92 per cent of those charge-sheeted have got away scot free. Overall, the conviction rate remains at 22 per cent. Currently the city has a sanction of 41,643 personnel, but only 37,159 are working as of now, a shortfall of almost 11 per cent.
Among those who witnessed a crime, 44 per cent have faced a crime themselves.
Extremely serious realities
As per the White Paper:
– There is 47% increase in rape cases and 52% increase in molestation
– North Central Mumbai has highest rate of registered crime
– There is 8% conviction rate in Class II serious offences
– There has been a 66% rise in chain snatching cases
– There has been a 17% increase in cases of housebreaking
– There were 1854 accidental railway deaths in Mumbai
As per a press released issued today, Praja said, “Disturbing crime statistics reveal that Mumbai is in urgent need of change in the area of law enforcement. The city is fast becoming an extremely unsafe place to live in. Recently released reports by Praja suggest that a combination of low conviction rates and high levels of understaffing in the police force have resulted in the crumbling of law and order in Mumbai. Although conviction rates in Class II serious offences (cases involving bodily harm, murder, rape, grievous hurt, kidnapping, abduction etc.) improved slightly from 7 per cent in 2012 to 8 per cent in 2013, they are still very less. 92 per cent of those charge-sheeted have got away scot free. Overall, the conviction rate remains at 22 per cent. This is a low figure. To maintain law and order in the city, it is imperative that these figures rise. Low conviction rates lead to thriving crime and, consequently, an unsafe city.”

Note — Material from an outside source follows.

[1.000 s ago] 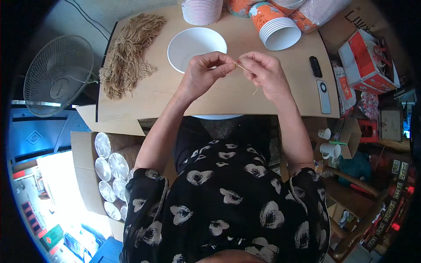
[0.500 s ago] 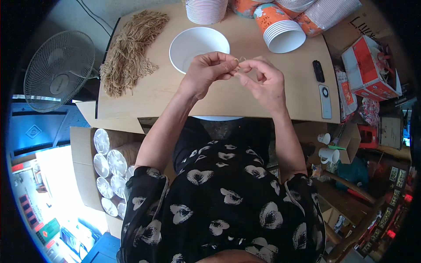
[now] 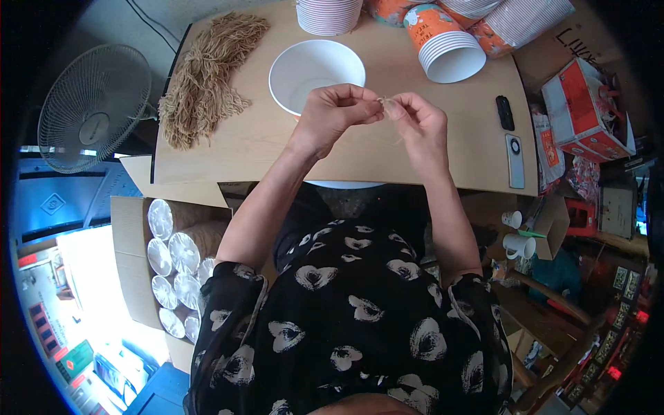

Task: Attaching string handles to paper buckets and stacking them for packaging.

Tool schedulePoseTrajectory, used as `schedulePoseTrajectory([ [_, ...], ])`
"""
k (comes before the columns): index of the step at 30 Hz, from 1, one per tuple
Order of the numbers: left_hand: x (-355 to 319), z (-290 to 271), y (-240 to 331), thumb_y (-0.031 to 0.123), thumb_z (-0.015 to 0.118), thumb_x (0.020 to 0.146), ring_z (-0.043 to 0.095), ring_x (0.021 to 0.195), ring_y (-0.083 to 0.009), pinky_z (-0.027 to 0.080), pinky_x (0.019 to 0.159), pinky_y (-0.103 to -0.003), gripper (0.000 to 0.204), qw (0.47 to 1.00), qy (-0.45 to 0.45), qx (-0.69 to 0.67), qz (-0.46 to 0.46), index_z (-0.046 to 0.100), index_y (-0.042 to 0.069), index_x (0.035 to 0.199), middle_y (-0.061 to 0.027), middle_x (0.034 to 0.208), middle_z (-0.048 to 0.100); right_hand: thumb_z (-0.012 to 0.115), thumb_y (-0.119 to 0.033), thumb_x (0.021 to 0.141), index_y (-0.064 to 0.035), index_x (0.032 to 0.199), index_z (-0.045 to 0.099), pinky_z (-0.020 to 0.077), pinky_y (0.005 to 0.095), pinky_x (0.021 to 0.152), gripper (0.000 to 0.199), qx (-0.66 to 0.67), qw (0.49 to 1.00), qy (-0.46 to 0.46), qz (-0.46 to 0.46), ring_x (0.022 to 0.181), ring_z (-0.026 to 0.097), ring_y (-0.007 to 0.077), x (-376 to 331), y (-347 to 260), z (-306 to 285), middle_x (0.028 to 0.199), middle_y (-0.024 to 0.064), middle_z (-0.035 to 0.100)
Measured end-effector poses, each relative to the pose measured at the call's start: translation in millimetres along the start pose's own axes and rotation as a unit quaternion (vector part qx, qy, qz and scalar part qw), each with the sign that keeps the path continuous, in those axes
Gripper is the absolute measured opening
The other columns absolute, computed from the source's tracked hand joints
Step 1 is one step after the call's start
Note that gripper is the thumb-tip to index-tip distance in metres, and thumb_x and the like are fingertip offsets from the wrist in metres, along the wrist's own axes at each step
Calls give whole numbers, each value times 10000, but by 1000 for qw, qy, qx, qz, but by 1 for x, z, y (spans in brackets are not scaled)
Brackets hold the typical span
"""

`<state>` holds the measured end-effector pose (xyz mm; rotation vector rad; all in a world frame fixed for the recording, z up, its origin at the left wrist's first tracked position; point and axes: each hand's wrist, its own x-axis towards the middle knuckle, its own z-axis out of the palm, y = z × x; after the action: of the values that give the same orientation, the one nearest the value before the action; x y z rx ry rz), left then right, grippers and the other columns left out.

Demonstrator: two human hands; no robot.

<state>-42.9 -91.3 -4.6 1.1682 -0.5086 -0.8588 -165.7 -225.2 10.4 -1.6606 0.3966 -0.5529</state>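
Over the middle of the table, my left hand (image 3: 339,116) and my right hand (image 3: 420,126) meet fingertip to fingertip. Both are closed in a pinch on a thin tan string (image 3: 384,101), which shows as a small loop or knot between them. A loose end hangs under my right fingers. Just behind my left hand stands a white paper bucket (image 3: 315,69), its inside facing up, partly covered by that hand. At the far left of the table lies a bundle of tan strings (image 3: 211,79), loosely heaped.
Stacked white paper cups (image 3: 329,15) and orange printed buckets (image 3: 443,41) line the table's back. A phone (image 3: 514,160) and a black object (image 3: 504,113) lie at the right edge. A fan (image 3: 95,111) stands left, above a carton of wrapped cup stacks (image 3: 183,252).
My right fingers have closed from a more spread pose into a pinch near the left fingertips. The string between them now looks drawn into a small knot or loop.
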Motion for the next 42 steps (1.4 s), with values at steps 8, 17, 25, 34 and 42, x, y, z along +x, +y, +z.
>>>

Nitai Mehta, Founder and Managing Trustee of Praja Foundation, said, “Crime has flourished all over the State’s capital, and we must question why there has been such a sharp rise, despite having a police force that is honour-bound to protect the citizens.” Perturbing figures have emerged for the North Mumbai (Borivali, Dahisar, Malad West) area, which recorded the highest number of chain snatching incidents (487 incidents, an increase of 84 per cent) in 2013-14. 44 per cent of the respondents find North Mumbai an unsafe area to live in. North Mumbai figures show that, since most of them called the police helpline numbers of 100/103 etc. (65 per cent), which are manned by a distressingly understaffed Control Room (deficit of 47 per cent personnel), many of the complaints failed to be registered appropriately.”
Milind Mhaske, Project Director of Praja, argued, “There is obviously an urgent need to upgrade and increase staff in the Control Room, so that cases get the attention they deserve and crime does not go unreported”. This can, perhaps, go to explain why there are high instances of crimes such as chain snatching and house breaking in Mumbai. Mhaske added, “In 2013-14, chain snatching has gone up by 66 per cent; theft, by 19 per cent, Rioting, by 8 per cent. These are the crimes that really affect people’s perception of the city. And that perception is that, currently, Mumbai is not the safe and secure place that it once was.”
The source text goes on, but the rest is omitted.